Also, this is another pic. Maybe you guys will see something with him that I don't?


----------



## molliefan09 (Sep 21, 2009)

can you give us some more info on your tank?? size? other tank mates? water params? temp? ect...


----------



## Iiri (Mar 31, 2010)

55 Gallon, will be buying a larger tank once the inhabitants are a tad larger.

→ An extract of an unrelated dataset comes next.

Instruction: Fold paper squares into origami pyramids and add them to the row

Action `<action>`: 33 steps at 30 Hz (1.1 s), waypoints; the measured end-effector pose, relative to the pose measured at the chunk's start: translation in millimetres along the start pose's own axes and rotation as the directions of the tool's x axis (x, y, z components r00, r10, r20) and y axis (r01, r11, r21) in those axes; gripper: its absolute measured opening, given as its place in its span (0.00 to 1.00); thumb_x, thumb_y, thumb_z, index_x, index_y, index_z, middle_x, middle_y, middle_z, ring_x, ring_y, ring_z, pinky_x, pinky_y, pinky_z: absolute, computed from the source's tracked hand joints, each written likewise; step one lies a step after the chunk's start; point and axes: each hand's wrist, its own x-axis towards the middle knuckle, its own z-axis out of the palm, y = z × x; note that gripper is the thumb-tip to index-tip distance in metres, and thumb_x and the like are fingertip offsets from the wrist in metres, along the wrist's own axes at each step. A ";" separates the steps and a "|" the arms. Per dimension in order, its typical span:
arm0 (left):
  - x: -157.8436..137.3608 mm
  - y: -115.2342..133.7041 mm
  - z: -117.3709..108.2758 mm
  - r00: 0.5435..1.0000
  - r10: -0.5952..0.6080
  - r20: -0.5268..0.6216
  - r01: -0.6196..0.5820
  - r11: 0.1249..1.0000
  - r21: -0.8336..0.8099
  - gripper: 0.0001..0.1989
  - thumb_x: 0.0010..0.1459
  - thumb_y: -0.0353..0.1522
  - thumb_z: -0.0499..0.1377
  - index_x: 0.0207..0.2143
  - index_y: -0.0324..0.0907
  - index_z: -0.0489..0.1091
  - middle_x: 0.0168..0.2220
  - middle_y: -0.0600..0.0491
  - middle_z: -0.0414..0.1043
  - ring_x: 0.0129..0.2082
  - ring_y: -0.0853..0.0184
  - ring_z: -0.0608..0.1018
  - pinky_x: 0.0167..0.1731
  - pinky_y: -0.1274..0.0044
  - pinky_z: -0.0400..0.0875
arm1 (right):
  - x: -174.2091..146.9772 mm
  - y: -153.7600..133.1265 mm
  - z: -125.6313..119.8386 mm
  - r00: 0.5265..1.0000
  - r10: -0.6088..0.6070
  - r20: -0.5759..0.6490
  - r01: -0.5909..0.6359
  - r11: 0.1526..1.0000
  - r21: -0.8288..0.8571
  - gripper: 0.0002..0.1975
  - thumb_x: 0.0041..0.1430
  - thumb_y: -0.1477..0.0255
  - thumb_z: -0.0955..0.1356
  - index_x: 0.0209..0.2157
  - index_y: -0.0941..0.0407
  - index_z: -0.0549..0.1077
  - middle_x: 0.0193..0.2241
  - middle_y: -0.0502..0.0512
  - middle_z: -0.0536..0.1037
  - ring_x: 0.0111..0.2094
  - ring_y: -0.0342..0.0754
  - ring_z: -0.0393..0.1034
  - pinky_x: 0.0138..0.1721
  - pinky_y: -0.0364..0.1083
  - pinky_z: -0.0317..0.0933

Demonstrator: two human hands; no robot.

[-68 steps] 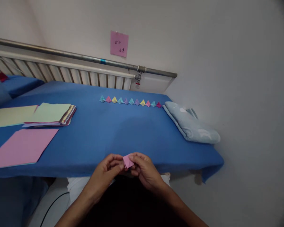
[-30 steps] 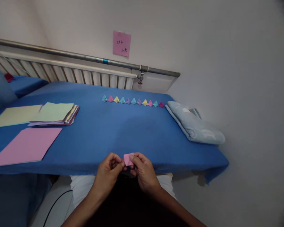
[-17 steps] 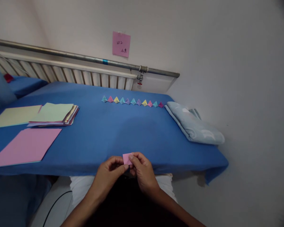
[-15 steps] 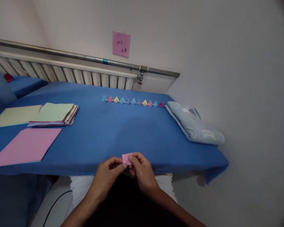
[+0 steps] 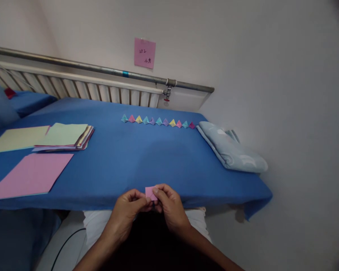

It's been running for 3 months.

1 Blue Gourami, 3 Bala Sharks, 4 Giant Danios, and 1 Featherfin Catfish.

It's 80, right now.

Ammonia and Nitrites are 0, Nitrates are 5.


----------



## Iiri (Mar 31, 2010)

Reason for the smaller tank is, right now, all inhabitants except the catfish (which I estimate is about 5 inches long and 3 tall) are 3 inches and under.


----------



## molliefan09 (Sep 21, 2009)

my only guess is that maybe he is developing a bone deformity.....i could be wrong...


----------



## Iiri (Mar 31, 2010)

*I am sorry to say...*

This morning, I went to feed the fish. The Bala has passed on, leaving his two friends behind in perfectly good health. I have no idea what it was that killed him, I can only say this - I suspect that he had a growth of some sort on one side of his body, beneath the scales and muscles. It pushed on his spine, or something, causing the 'bend'. I noticed that he was gasping for air, and staying in the bubble stream religiously. When I pulled him into a breeder box to look at his shape top down, he swam frantically for a few moment then settled on the bottom, trying desperately to breath. I looked, and where before he was straight on one side, bend on the other, he then had an entire bend on both sides. I suspect it was pressing on his gills or something, and rendered him unable to get the oxygen from the water that he needed.

We're sad to see you go, Bala.


----------